Bears become a family as they bond, get ready to hibernate

The orphaned Whitehorse bear cubs sent to the Calgary Zoo last summer have been introduced to the facility’s other black bear, Manuka.

By Rhiannon Russell on November 4, 2014

The orphaned Whitehorse bear cubs sent to the Calgary Zoo last summer have been introduced to the facility’s other black bear, Manuka.

“This is such a positive story for us, as we were able to become the new home for two orphaned cubs and at the same time, provide company for our lone black bear,” zoo curator Mike Teller said today in a news release.

“Young bears are very social, and this will be very enriching for all of the bears.”

The trio is settling into their new blended family in the black-bear habitat in the Canadian Wilds area of the zoo.

The siblings spent some time in quarantine at the Animal Health Centre before becoming acquainted with three-year-old Manuka, a white black bear.

The brother and sister were orphaned in mid-July.

They’d been spotted with their mother along Hamilton Boulevard in Whitehorse, eating dandelions and foraging for natural foods, but she later discovered unsecured garbage and compost bins in the Copper Ridge neighbourhood.

Conservation officers relocated the family across the Yukon River.

About two weeks later, the mother bear was again going through garbage bins in Copper Ridge.

She was shot by conservation officers, as she had become a “problem bear.”

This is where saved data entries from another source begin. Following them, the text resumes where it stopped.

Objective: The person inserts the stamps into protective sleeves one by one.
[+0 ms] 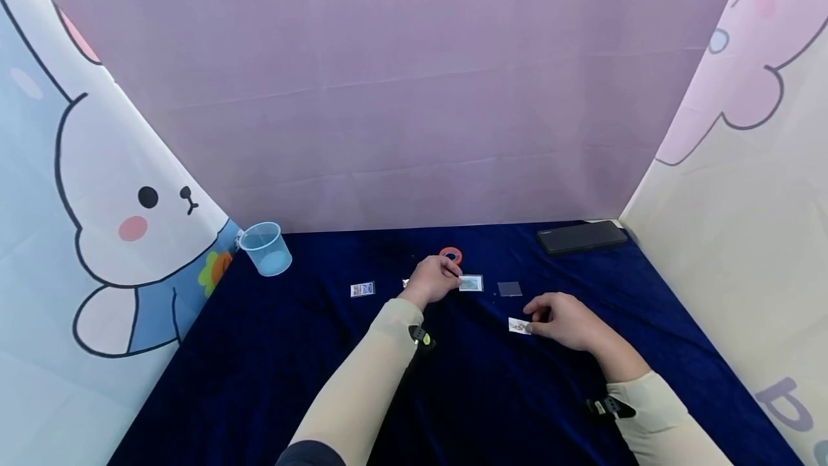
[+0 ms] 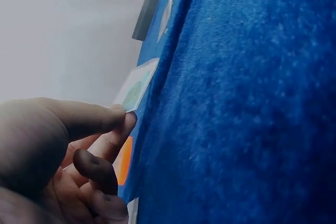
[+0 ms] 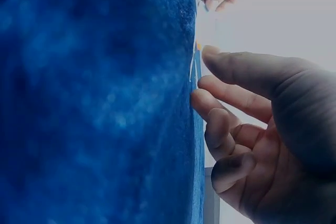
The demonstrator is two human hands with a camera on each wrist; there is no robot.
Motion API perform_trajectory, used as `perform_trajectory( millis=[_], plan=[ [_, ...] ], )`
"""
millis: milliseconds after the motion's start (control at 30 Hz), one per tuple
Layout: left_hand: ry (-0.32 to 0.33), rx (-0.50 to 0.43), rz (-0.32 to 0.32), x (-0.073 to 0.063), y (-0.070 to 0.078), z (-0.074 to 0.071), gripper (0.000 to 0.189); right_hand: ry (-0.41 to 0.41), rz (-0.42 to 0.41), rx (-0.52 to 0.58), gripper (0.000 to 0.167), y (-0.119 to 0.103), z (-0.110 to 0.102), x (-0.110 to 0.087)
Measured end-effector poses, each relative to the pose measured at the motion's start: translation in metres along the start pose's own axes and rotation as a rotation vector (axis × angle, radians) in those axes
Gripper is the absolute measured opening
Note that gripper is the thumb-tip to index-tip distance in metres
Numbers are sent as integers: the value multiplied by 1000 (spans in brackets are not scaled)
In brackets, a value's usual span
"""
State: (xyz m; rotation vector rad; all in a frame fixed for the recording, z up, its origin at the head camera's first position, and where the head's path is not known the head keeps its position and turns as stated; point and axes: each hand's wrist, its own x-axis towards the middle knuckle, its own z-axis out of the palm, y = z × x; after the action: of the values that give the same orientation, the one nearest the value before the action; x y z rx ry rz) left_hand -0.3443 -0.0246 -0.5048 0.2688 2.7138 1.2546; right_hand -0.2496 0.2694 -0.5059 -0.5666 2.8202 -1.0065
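Observation:
My left hand pinches the near-left edge of a small sleeved card between thumb and forefinger. In the left wrist view the card shows a pale green picture with a clear border, tilted up beside the cloth. My right hand is low over the cloth at a small white picture card, its thumb overlapping the card's right end. From the right wrist, the thumb and fingers stand apart. Just behind the right hand lies a dark square piece.
Another picture card lies to the left, and one more is mostly hidden behind my left hand. A red-orange ring is just beyond that hand. A blue translucent cup stands back left; a black flat case lies back right. Dark blue cloth covers the table.

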Motion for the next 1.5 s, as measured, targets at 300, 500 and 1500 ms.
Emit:
perform_trajectory(
  millis=[300,500,1500],
  plan=[
    [24,154,-26,4,3,5,10,30,-26,-76,22,-1,5,2],
    [46,228,-39,5,4,6,11,48,-23,-120,18,-1,8,2],
    [9,281,104,3,25,26,8,203,56,110,12,33,-29,-20]
  ],
)
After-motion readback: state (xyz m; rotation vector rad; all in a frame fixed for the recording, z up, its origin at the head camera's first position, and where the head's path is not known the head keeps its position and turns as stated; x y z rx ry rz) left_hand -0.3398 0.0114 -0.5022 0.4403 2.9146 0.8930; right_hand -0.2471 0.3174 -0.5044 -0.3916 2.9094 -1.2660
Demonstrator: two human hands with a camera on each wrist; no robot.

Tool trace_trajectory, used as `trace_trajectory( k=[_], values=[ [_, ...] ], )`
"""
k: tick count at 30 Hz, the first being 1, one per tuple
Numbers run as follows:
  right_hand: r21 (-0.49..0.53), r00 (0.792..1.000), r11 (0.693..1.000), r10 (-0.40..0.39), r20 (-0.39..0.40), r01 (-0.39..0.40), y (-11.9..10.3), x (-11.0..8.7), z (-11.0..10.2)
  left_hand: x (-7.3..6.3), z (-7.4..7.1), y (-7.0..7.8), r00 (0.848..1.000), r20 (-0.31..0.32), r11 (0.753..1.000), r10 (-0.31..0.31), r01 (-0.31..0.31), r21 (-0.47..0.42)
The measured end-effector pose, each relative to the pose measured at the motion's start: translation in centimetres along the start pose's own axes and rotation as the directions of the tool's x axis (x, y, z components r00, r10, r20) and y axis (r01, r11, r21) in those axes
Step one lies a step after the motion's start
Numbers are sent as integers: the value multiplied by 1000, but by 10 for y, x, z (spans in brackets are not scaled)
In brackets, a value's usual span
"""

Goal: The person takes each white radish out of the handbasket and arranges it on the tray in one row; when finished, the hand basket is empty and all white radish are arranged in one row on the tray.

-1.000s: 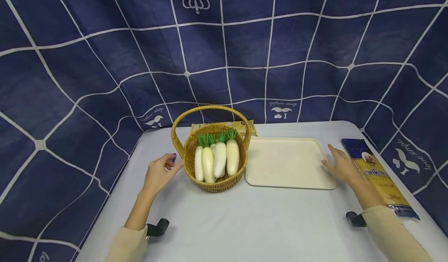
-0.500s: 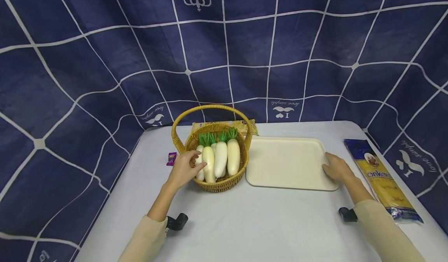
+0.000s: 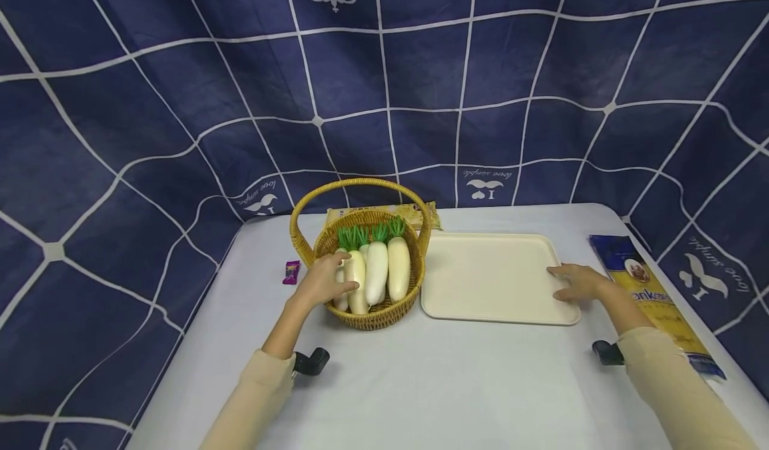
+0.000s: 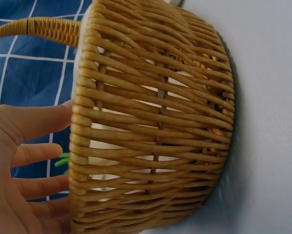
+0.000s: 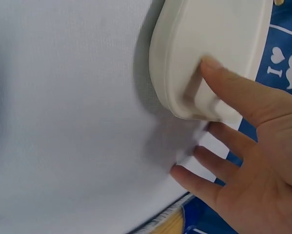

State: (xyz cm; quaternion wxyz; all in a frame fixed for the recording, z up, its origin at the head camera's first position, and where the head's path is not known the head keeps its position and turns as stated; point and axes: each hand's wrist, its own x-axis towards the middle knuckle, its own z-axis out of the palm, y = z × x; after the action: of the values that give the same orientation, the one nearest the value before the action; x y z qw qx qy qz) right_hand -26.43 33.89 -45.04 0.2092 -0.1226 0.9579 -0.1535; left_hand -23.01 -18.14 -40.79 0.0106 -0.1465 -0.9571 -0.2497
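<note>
The left hand point(image 3: 320, 282), fingers spread, hangs over the left rim of the wicker basket point(image 3: 384, 318) holding the daikon radishes point(image 3: 377, 273), contact unclear. The right hand point(image 3: 579, 283), fingers apart, straddles the cream tray point(image 3: 489, 278) at its right end. Behind the basket lies a yellow packet point(image 3: 414, 216).

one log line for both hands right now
left hand: at white vegetables in basket | right hand: at tray edge

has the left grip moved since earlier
Yes, rightward in the head view: from beside the basket, the left grip now reaches over its left rim.
</note>
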Motion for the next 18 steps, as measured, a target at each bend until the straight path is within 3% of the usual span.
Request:
trace_trajectory(
  k=[7, 12, 18],
  values=[
    [-95, 999, 995, 42, 34, -39, -2, 5, -6, 5, 3, -2, 999, 23, 1000, -25, 24, 14],
    [-51, 992, 991, 124, 35, -122, -6, 3, -9, 6, 5, -3, 998, 19, 998, -68, 68, 18],
    [-26, 992, 991, 128, 11, -128, -7, -1, -7, 9, 10, -2, 995, 13, 995, -97, 96, 13]
  ],
)
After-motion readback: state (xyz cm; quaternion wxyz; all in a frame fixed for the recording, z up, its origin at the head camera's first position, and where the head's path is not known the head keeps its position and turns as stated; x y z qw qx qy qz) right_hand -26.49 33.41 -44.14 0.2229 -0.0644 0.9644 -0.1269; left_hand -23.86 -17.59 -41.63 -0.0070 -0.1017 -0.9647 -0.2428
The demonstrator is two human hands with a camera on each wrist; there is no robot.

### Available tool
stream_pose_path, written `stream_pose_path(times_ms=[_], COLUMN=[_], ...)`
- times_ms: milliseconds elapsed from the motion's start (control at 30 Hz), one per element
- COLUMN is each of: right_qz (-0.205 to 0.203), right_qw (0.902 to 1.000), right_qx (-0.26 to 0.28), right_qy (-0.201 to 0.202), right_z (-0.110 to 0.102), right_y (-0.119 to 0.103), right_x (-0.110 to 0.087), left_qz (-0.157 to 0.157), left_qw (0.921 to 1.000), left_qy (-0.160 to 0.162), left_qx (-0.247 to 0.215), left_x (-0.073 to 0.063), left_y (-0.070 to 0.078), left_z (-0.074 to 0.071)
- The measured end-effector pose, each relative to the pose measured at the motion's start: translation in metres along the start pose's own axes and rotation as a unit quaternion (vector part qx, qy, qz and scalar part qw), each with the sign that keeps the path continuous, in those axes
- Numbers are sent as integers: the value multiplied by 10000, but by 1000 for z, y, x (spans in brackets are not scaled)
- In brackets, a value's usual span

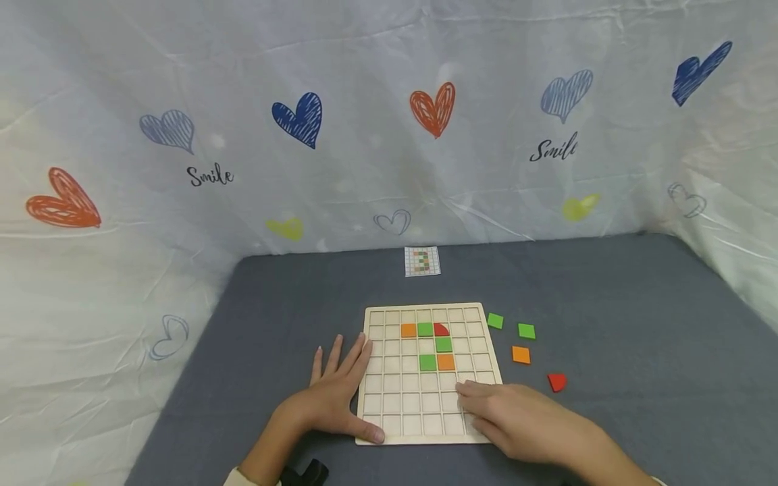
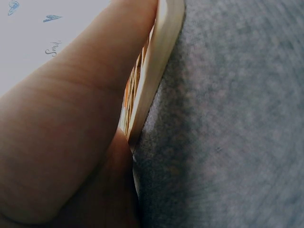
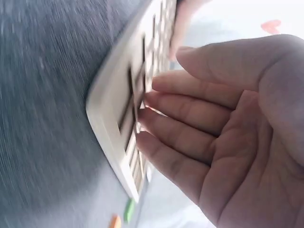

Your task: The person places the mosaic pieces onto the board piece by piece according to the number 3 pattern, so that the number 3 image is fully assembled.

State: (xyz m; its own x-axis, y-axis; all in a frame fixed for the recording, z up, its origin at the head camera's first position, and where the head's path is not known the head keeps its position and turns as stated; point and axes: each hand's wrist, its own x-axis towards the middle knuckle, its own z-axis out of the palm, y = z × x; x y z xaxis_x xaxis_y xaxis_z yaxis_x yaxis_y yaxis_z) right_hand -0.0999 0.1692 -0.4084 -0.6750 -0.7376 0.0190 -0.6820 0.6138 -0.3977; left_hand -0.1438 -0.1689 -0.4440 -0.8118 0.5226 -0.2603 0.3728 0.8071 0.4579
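A wooden grid board lies flat on the dark cloth. Spread along its left edge, my left hand rests with fingertips at the upper side and thumb over the lower left corner. My right hand is over the board's lower right part, fingers gently bent and touching or nearly touching the grid. No tile shows between those fingers in the right wrist view. Set in the upper cells are an orange tile, a green tile, a red rounded tile, and below them a green tile, another green tile and an orange tile.
Loose to the board's right lie two green tiles, an orange tile and a red rounded tile. A small pattern card lies behind the board. A black object is near my left wrist. White curtain encloses the back and sides.
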Motion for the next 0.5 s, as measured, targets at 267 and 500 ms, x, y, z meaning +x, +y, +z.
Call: stream_pose_path(times_ms=[267, 500], right_qz=[902, 1618], right_qw=[9931, 9786], right_qx=[-442, -881], right_qy=[599, 918], right_z=[-20, -21], right_y=[34, 68], right_x=[-11, -18], left_qz=[-44, -39], left_qw=[10000, 10000], left_qy=[-7, -53], left_qx=[31, -40], left_x=[0, 0], left_y=[1, 4], left_z=[-2, -2])
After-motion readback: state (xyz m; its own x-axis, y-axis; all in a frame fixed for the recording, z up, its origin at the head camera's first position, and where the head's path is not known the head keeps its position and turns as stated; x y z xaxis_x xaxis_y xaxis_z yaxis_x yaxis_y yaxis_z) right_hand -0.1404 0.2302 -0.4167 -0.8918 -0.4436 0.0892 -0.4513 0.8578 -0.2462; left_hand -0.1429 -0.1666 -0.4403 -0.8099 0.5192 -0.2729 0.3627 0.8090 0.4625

The cubs lived temporarily in a stock trailer at the Yukon Wildlife Preserve while Environment Yukon arranged for a permanent home for them.

Once it was announced the bears would be heading to Calgary, zoo spokeswoman Trish Exton-Parder said introducing the bruins to Manuka would take time.

It may first involve the animals first meeting nose-to-nose, with one in a back area and another in the front.

“You want the animal to understand the new habitat, to understand the animals around them and the smells, and you just take that a step at a time,” Exton-Parder said in August.

In their new home in Canadian Wilds area, the bears will become ambassadors, educating zoo visitors on how to allow bears to remain wild animals, the zoo said in its release.

Now the bears are settling into hibernation for the winter, so they’re not often visible.

Comments (3)

Up 12 Down 11

June Jackson on Nov 4, 2014 at 4:30 pm

I'm so happy we had our hands on something helpless against a rifle and didn't kill it.
Also delighted for these little bears.. i'd like to get out to Calgary zoo and see them sometime.

Up 17 Down 14

Mark Smith on Nov 4, 2014 at 3:29 pm

These bears should be reintroduced to the Yukon. They could feed along our roadways from spring to fall, be enjoyed by tourists and locals and then someone from the Fish and Game Association could shoot them because why fix something that is working.

PS, there is a little sarcasm in the comment above.

Up 11 Down 5

Louisa Gee on Nov 4, 2014 at 3:27 pm

So glad to see they're bonding with the blonde black bear there. I visited the Calgary Zoo in July and that bear came bounding down the hill to see us...it probably was quite lonely and now welcomes some cuddle buddies for the winter hibernation.